The fate of this plant debris is now the subject of much research. Plants at the surface draw down carbon dioxide from the atmosphere, some of which must end up buried in the ocean's muddy floor. Since increased levels of carbon dioxide in the earth's atmosphere intensify the greenhouse effect, scientists are understandably keen to find out how much carbon gets buried in the ocean floor's mud. What happens when there is more or less carbon dioxide in the earth's atmosphere? Some of the answers to these sorts of questions are already recorded in the mud. But reading the record is far from straightforward. The simple message in the rain of debris is translated into other languages by chemical changes at the seafloor and is scrambled by the pesky deep-sea critters that insist on disturbing the neat layering of the sediment.
The relationship between increased levels of carbon dioxide and climate change is of global concern; recent years have also seen some well-publicised local concerns for the deep-sea environment. The most publicised of these was the thwarted attempt to dispose of the Brent Spar, a defunct North Sea oil storage tank, by dumping it in deep-water to the west of Scotland. Today environmental protest groups have shifted their attention to big business's exploration for oil and gas in the Atlantic Frontier, the deep waters to the north and west of the UK. This debate has already got off on the wrong foot, with a great deal of fuss about the possible damage drilling for oil might cause to a coral called Lophelia pertusa, a deep-water animal found along the European Atlantic coast.
Coral has an exotic ring to it, but in fact there are numerous species of coral found around the UK. None of these species forms coral reefs, which are restricted to the shallow, warm, sunlit waters of the tropics. The deep-water coral, Lophelia, can and does, off the Norwegian coast, form large structures some tens of metres across and high. But recent newspaper reports describing the existence of a giant barrier reef off the northwest of Scotland that deserves protection from the drillers are false. Lophelia does not appear particularly significant to the ecology of the Atlantic Frontier.

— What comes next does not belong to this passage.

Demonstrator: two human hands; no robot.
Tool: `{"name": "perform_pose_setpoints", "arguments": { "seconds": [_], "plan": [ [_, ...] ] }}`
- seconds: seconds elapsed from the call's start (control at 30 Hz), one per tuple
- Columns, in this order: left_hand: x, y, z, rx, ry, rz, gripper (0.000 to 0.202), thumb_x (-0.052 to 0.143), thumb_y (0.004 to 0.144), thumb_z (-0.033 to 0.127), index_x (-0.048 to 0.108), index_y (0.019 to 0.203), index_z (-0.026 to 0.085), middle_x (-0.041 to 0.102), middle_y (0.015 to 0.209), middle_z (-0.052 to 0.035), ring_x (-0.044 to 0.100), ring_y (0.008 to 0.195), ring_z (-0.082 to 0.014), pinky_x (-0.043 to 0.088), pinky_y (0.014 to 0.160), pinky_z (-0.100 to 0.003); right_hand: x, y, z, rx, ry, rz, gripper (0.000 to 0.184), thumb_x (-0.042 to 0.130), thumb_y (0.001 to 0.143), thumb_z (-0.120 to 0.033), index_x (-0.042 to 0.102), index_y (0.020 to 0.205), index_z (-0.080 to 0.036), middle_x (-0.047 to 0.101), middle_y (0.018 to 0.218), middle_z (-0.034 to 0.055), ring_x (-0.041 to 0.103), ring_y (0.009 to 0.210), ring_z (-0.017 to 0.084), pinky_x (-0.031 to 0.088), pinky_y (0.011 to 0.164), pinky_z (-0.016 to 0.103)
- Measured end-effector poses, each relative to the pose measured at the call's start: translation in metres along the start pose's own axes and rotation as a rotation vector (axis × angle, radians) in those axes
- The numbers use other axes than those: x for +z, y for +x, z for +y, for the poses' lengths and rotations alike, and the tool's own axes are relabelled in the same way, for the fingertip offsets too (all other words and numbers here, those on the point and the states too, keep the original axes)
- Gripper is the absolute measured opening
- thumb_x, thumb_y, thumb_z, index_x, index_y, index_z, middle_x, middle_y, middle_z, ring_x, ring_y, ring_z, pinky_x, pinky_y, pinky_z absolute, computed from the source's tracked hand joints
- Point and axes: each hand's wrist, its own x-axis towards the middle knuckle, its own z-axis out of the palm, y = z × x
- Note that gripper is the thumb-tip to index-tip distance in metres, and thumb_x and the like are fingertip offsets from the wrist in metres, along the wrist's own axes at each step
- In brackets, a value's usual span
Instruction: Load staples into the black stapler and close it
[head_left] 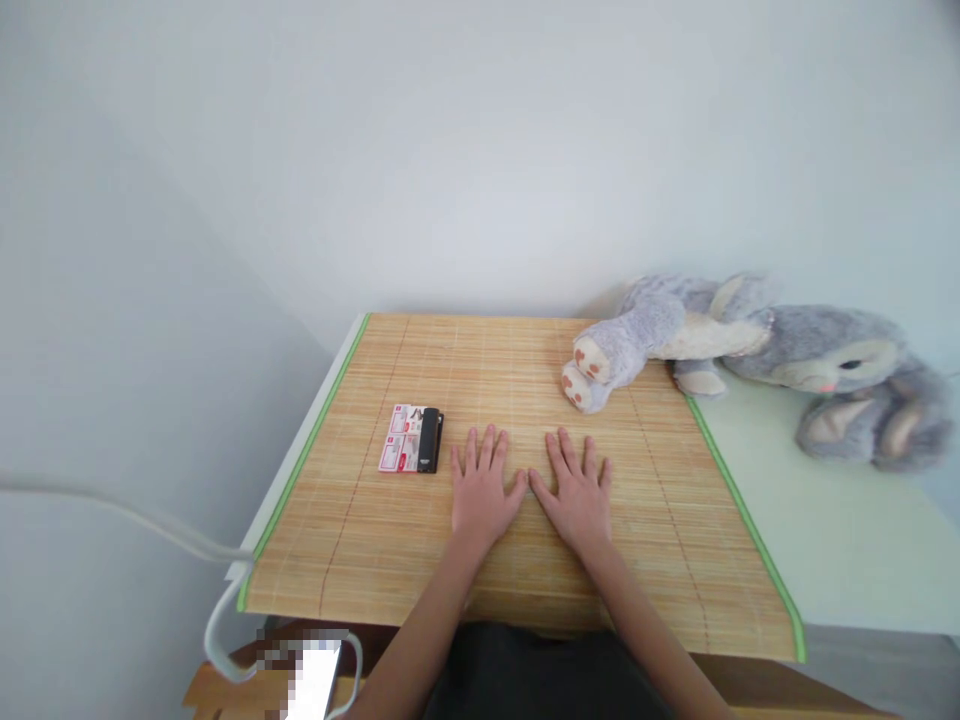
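Both my hands lie flat, palms down, on a bamboo mat [480, 375] with green edging. My left hand [481, 492] has its fingers spread and holds nothing. Beside it, my right hand [577, 495] is also spread and bare, the two thumbs almost meeting. Left of my left hand sits a black stapler [429, 440], apart from my fingers. Against the stapler's left side are two small red-and-white boxes [401, 438], which look like staple boxes.
A grey plush rabbit [720, 330] lies on its side along the back right, partly on the mat and partly on the white tabletop [847, 520]. A white cable [150, 520] hangs at the left, near a lit phone [313, 680] below the table edge. Walls stand behind and left.
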Motion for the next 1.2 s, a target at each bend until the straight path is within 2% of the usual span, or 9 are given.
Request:
{"name": "perform_pose_setpoints", "arguments": {
  "seconds": [0.47,0.63,0.8,0.9,1.03,1.1,1.2],
  "plan": [
    [0.002,0.001,0.002,0.004,0.015,0.024,0.071,0.049,0.098,0.057,0.029,0.162,0.034,0.023,0.172,-0.0004,0.008,0.161,-0.0327,0.015,0.128,-0.063,0.0,0.001,-0.003,0.0,0.006,0.023,0.073,0.039,0.102,-0.054,0.01,0.166,-0.035,0.005,0.174,-0.0032,-0.005,0.159,0.04,0.003,0.123,0.07],
    [0.002,0.001,0.004,-0.002,0.031,0.019,0.074,0.053,0.096,0.057,0.028,0.163,0.035,0.027,0.171,-0.0018,0.01,0.16,-0.0358,0.013,0.127,-0.066,-0.001,0.001,-0.004,0.008,0.033,0.008,0.074,0.04,0.102,-0.054,0.009,0.166,-0.035,0.003,0.173,-0.0034,-0.007,0.159,0.041,0.003,0.122,0.072],
    [0.002,0.001,0.005,-0.002,0.003,0.032,0.07,0.055,0.096,0.055,0.035,0.16,0.036,0.029,0.17,-0.0012,0.012,0.16,-0.0361,0.013,0.127,-0.066,0.0,0.001,-0.004,0.014,0.031,0.031,0.072,0.04,0.102,-0.055,0.01,0.166,-0.037,0.005,0.173,-0.004,-0.004,0.159,0.041,0.003,0.122,0.072],
    [0.004,0.002,-0.002,-0.007,-0.091,0.066,0.058,0.056,0.097,0.044,0.046,0.153,0.035,0.039,0.165,-0.0011,0.025,0.156,-0.0321,0.019,0.128,-0.062,0.002,0.001,-0.002,0.018,0.027,0.04,0.072,0.04,0.103,-0.056,0.011,0.166,-0.038,0.007,0.173,-0.0052,-0.002,0.159,0.039,0.004,0.124,0.069],
    [0.006,-0.004,-0.019,-0.043,-0.283,0.163,0.036,0.047,0.1,0.025,0.065,0.131,0.031,0.065,0.14,-0.0015,0.056,0.135,-0.0225,0.043,0.119,-0.047,0.005,0.001,0.001,0.013,0.036,0.047,0.07,0.038,0.103,-0.057,0.013,0.165,-0.039,0.009,0.173,-0.0062,0.001,0.16,0.038,0.006,0.125,0.067],
    [0.003,-0.013,-0.029,-0.064,-0.306,0.197,0.033,0.045,0.1,0.023,0.067,0.124,0.03,0.069,0.129,-0.002,0.062,0.124,-0.0213,0.051,0.11,-0.043,0.005,0.001,0.002,0.008,0.046,0.044,0.07,0.038,0.103,-0.057,0.013,0.165,-0.039,0.01,0.173,-0.0059,0.001,0.16,0.037,0.006,0.125,0.067],
    [-0.008,-0.027,-0.043,-0.091,-0.3,0.241,0.027,0.048,0.101,0.026,0.067,0.12,0.03,0.07,0.121,-0.0036,0.065,0.117,-0.0232,0.054,0.105,-0.043,0.006,0.0,0.002,0.003,0.051,0.042,0.069,0.037,0.103,-0.056,0.013,0.166,-0.038,0.011,0.173,-0.0057,0.0,0.16,0.037,0.007,0.125,0.067]
  ]
}}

The deep waters around the UK are clearly important to science and commerce - do we now need a submersible to research this challenging environment? Oceanographic scientists would love one but we are realistic and recognise that our wishes are seldom met within our budget. To have a submersible we would have to lose something else - probably one of our ocean-going research ships - of which there are only three. That would be too high a price to pay. Strange as it may seem, for the immediate future, outer space will remain better explored than our earth's own largest habitat - the deep-sea floor.
Brian Bett is a deep-sea biologist based at the Southampton Oceanographic Centre.